▸ Work task
The full listing is needed, transcribed word for word.

▸ Data shown
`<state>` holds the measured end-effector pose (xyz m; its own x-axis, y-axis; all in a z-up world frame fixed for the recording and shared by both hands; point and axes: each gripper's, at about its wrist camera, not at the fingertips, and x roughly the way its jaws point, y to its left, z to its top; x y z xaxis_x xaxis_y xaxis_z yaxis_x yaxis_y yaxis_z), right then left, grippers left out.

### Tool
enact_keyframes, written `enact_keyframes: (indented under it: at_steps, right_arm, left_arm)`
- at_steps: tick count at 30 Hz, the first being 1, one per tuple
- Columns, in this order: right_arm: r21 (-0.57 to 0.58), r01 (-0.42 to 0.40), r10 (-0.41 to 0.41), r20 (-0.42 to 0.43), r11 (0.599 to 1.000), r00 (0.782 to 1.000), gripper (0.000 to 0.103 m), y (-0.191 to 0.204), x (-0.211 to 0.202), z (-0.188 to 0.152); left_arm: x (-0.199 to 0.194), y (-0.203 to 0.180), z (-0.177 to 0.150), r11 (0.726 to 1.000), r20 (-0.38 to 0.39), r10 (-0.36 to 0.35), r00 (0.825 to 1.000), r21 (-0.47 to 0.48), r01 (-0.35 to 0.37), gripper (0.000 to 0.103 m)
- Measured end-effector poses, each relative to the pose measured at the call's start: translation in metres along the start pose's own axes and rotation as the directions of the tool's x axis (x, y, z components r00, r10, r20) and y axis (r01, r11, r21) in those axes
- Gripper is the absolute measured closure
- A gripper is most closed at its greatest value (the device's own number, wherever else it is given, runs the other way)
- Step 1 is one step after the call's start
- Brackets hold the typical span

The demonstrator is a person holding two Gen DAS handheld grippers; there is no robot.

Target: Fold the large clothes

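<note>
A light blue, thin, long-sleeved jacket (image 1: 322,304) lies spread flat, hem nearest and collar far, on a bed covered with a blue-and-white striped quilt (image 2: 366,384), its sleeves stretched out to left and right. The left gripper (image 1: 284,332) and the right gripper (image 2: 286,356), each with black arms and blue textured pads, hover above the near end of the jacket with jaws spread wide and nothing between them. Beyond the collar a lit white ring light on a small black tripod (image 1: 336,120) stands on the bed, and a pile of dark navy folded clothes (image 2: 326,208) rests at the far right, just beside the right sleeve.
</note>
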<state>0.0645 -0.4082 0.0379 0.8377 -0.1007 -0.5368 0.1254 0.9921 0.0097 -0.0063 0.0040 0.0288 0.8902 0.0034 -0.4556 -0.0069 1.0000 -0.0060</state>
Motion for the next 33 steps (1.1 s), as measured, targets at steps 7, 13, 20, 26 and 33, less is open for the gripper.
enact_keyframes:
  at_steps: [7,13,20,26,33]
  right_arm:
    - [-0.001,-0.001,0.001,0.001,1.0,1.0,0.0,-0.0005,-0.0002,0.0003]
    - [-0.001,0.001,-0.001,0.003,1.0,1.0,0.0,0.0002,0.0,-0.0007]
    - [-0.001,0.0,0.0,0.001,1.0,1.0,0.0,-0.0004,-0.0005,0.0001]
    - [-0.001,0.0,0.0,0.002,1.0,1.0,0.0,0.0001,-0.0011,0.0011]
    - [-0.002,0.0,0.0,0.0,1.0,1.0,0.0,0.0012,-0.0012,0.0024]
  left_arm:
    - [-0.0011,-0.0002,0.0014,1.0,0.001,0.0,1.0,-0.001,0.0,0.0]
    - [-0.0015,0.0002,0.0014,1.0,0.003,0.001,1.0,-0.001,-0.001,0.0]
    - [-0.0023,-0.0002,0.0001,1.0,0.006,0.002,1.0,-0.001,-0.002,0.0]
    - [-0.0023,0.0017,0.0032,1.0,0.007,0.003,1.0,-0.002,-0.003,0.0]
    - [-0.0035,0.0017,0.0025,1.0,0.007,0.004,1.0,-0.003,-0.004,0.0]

▸ Answer space
`<state>` holds the measured end-effector pose (xyz m; its own x-axis, y-axis; all in a z-up world frame fixed for the recording and shared by both hands; point and axes: each gripper's, at about its wrist camera, not at the fingertips, and x roughly the way its jaws point, y to its left, z to its top; x y z xaxis_x xaxis_y xaxis_z yaxis_x yaxis_y yaxis_z), right then left, grippers left out.

### Tool
enact_keyframes, written `enact_keyframes: (indented under it: at_steps, right_arm, left_arm)`
- at_steps: tick count at 30 Hz, the first being 1, one per tuple
- Columns, in this order: right_arm: r21 (-0.57 to 0.58), r01 (-0.42 to 0.40), r10 (-0.41 to 0.41), r20 (-0.42 to 0.43), r11 (0.599 to 1.000), r00 (0.782 to 1.000), gripper (0.000 to 0.103 m), y (-0.191 to 0.204), x (-0.211 to 0.202), z (-0.188 to 0.152); left_arm: x (-0.199 to 0.194), y (-0.203 to 0.180), z (-0.177 to 0.150), r11 (0.726 to 1.000), r20 (-0.38 to 0.39), r10 (-0.36 to 0.35), r00 (0.825 to 1.000), r21 (-0.47 to 0.48), r01 (-0.35 to 0.37), gripper (0.000 to 0.103 m)
- Measured end-effector poses, each relative to the pose measured at the call's start: translation in metres along the start pose's own axes and rotation as the directions of the tool's x axis (x, y, z components r00, r10, r20) and y axis (r01, r11, r21) in those axes
- Gripper is the absolute measured closure
- A gripper is most closed at its greatest value (the device's own number, wherever else it is given, runs the other way)
- Step 1 is one step after the call's start
- Brackets hold the typical span

The demonstrator is a person holding two Gen DAS handheld grippers; there is no robot.

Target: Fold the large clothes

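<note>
A light blue, thin, long-sleeved jacket (image 1: 322,304) lies spread flat, hem nearest and collar far, on a bed covered with a blue-and-white striped quilt (image 2: 366,384), its sleeves stretched out to left and right. The left gripper (image 1: 284,332) and the right gripper (image 2: 286,356), each with black arms and blue textured pads, hover above the near end of the jacket with jaws spread wide and nothing between them. Beyond the collar a lit white ring light on a small black tripod (image 1: 336,120) stands on the bed, and a pile of dark navy folded clothes (image 2: 326,208) rests at the far right, just beside the right sleeve.
</note>
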<state>0.0645 -0.4082 0.0379 0.8377 -0.1007 -0.5368 0.1254 0.9921 0.0097 -0.0063 0.0040 0.0288 0.8902 0.0034 -0.4556 -0.0069 1.0000 -0.0060</state>
Motion for the next 33 steps (1.1 s), as measured, targets at steps 7, 13, 20, 26 and 33, less is open for the gripper.
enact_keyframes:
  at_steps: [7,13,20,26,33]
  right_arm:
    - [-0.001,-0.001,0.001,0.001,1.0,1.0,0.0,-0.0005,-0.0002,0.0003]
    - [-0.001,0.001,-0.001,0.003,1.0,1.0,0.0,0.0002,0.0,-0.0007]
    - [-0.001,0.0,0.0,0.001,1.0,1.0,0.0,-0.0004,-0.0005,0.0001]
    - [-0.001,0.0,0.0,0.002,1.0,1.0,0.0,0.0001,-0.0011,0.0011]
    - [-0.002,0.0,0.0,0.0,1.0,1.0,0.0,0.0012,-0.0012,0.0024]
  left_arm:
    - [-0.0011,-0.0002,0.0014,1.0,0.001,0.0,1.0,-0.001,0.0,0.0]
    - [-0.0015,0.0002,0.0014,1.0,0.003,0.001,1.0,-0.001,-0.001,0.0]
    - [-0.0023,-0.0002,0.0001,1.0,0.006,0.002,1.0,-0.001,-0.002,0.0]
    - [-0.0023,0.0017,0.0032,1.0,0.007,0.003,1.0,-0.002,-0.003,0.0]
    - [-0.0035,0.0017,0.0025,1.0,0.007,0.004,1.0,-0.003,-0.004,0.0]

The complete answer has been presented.